House of Salt and Sorrow by Erin A. Craig



Trigger warnings: This story is centered around a family and the daughters keep mysteriously dying off, so there are many characters mentioning death and suicide throughout the book. There's also on the page death and other grotesque scenes.

Synopsis: Annaleigh lives a sheltered life at Highmoor, a manor by the sea, with her sisters, their father, and stepmother. Once they were twelve, but loneliness fills the grand halls now that four of the girls' lives have been cut short. Each death was more tragic than the last—the plague, a plummeting fall, a drowning, a slippery plunge—and there are whispers throughout the surrounding villages that the family is cursed by the gods.

Disturbed by a series of ghostly visions, Annaleigh becomes increasingly suspicious that the deaths were no accidents.

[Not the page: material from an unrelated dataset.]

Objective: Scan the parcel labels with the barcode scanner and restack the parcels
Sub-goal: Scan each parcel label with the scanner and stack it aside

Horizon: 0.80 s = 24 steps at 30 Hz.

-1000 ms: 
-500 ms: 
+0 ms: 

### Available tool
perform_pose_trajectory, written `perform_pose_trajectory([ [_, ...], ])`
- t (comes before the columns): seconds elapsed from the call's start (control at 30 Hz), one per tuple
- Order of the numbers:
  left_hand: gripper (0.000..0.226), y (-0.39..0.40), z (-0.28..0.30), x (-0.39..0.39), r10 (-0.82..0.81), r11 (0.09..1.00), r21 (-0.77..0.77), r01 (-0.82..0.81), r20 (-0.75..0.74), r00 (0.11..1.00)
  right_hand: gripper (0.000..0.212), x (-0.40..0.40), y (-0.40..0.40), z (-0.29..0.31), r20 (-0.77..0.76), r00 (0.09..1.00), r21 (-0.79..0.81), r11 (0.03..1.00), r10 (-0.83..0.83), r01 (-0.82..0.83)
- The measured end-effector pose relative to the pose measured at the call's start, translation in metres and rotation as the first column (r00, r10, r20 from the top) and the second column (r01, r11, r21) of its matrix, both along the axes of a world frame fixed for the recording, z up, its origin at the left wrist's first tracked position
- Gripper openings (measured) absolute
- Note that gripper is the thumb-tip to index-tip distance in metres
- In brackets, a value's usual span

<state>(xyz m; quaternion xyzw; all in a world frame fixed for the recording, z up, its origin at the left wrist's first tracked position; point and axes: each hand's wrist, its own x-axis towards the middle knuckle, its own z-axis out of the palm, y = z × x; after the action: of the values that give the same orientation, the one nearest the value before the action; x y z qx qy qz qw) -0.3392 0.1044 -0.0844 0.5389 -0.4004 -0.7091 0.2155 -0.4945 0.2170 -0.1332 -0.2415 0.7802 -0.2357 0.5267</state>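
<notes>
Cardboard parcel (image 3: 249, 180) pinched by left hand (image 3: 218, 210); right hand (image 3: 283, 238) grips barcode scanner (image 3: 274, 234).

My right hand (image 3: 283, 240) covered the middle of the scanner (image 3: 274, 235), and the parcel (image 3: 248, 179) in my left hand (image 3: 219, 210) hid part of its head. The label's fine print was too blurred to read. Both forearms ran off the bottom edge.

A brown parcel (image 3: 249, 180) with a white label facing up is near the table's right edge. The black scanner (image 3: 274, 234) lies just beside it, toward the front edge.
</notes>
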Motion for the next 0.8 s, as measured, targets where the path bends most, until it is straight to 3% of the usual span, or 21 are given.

Her sisters have been sneaking out every night to attend glittering balls, dancing until dawn in silk gowns and shimmering slippers, and Annaleigh isn't sure whether to try to stop them or to join their forbidden trysts. Because who—or what—are they really dancing with?

When Annaleigh's involvement with a mysterious stranger who has secrets of his own intensifies, it's a race to unravel the darkness that has fallen over her family—before it claims her next.


Review: House of Salt and Sorrow could have been an easy favorite, but the romance really killed it. I liked Annaleigh as a character, and her grief for her sisters felt genuine. Unfortunately, the other sisters felt generic. They were the standard girls who only care about dressing up and getting married. Especially Camille. It made the sisters blur together for me and it was hard to tell them apart. It's set in a historical, coastal town but I didn't feel the atmosphere as well as I would have liked. The romance was also unnecessary, and I honestly forgot Cassius even existed because he disappeared for 1/3 of the book.

The plot itself was predictable, but still interesting. While I didn't like any of the characters, I thought the creep factor was done well. Even when I would read this at work, with the lights on, there were some scenes that made me shiver. While I wasn't on board with the way Erin set up her world or characters, I think she writes compelling ghost stories. I honestly would have rated this lower, but I liked seeing Annaleigh struggle with her sanity and understanding the world around her.

Poor characters, but interesting ghost elements.